> TO DO
Repeat each line of the data below exactly, but skip the pictures.

> DATA EXTRACT

BEGIN

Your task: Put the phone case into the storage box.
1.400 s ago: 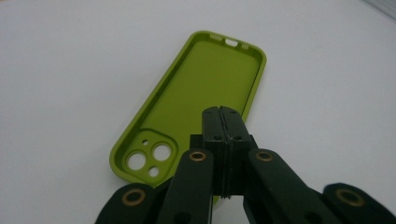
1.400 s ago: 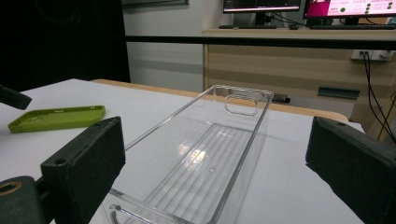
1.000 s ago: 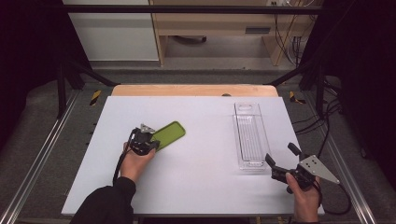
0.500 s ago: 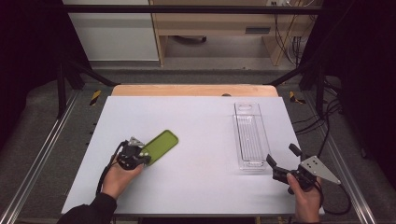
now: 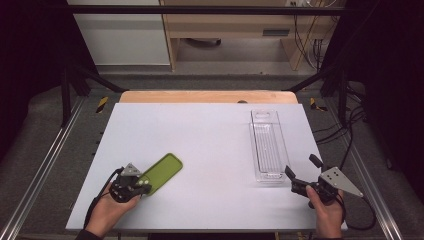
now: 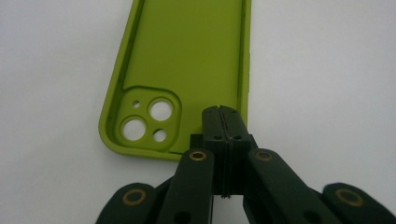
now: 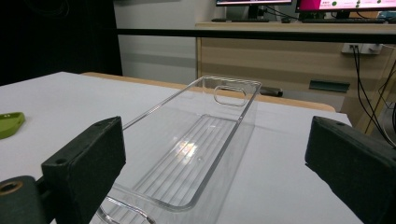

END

> TASK OUTPUT
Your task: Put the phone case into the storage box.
1.400 s ago: 
1.400 s ago: 
1.000 s ago: 
0.500 s ago: 
now: 
now: 
now: 

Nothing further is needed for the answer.